_PROBLEM DESCRIPTION_
The whole listing, apart from its images, should be restated word for word.

_SUPPLIED MATERIAL_
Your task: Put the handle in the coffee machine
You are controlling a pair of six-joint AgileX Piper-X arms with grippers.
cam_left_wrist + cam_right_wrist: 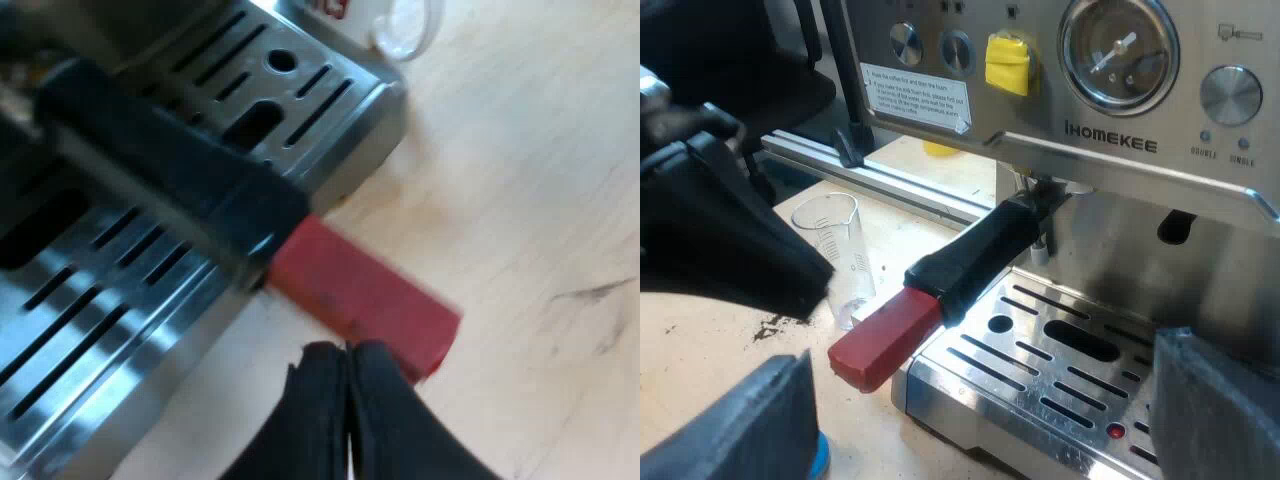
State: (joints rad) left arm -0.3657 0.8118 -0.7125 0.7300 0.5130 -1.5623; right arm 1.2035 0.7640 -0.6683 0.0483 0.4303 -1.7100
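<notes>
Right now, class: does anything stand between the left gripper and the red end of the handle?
Nothing visible does. The left gripper sits right at the handle's red end, beside the machine's drip tray.

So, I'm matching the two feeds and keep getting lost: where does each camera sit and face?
Left wrist view: on the left arm, looking down at the drip tray and the red-ended handle; left gripper shut beside it.
Right wrist view: on the right arm, facing the espresso machine front; right gripper open.
Both show the handle and drip tray.
</notes>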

_PROBLEM SOLUTION_
Your task: Put the handle in the coffee machine
You are controlling a pair of six-joint AgileX Piper-X arms with grippers.
cam_left_wrist + cam_right_wrist: 
State: (joints rad) left arm -0.3657 0.8118 -0.7125 0.7300 0.5130 -1.5623; right arm 1.2035 0.7640 -0.6683 0.0483 0.4303 -1.7100
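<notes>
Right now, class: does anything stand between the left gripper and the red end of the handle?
Nothing visible does. The left gripper sits right at the handle's red end, beside the machine's drip tray.

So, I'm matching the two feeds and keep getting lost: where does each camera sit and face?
Left wrist view: on the left arm, looking down at the drip tray and the red-ended handle; left gripper shut beside it.
Right wrist view: on the right arm, facing the espresso machine front; right gripper open.
Both show the handle and drip tray.
</notes>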

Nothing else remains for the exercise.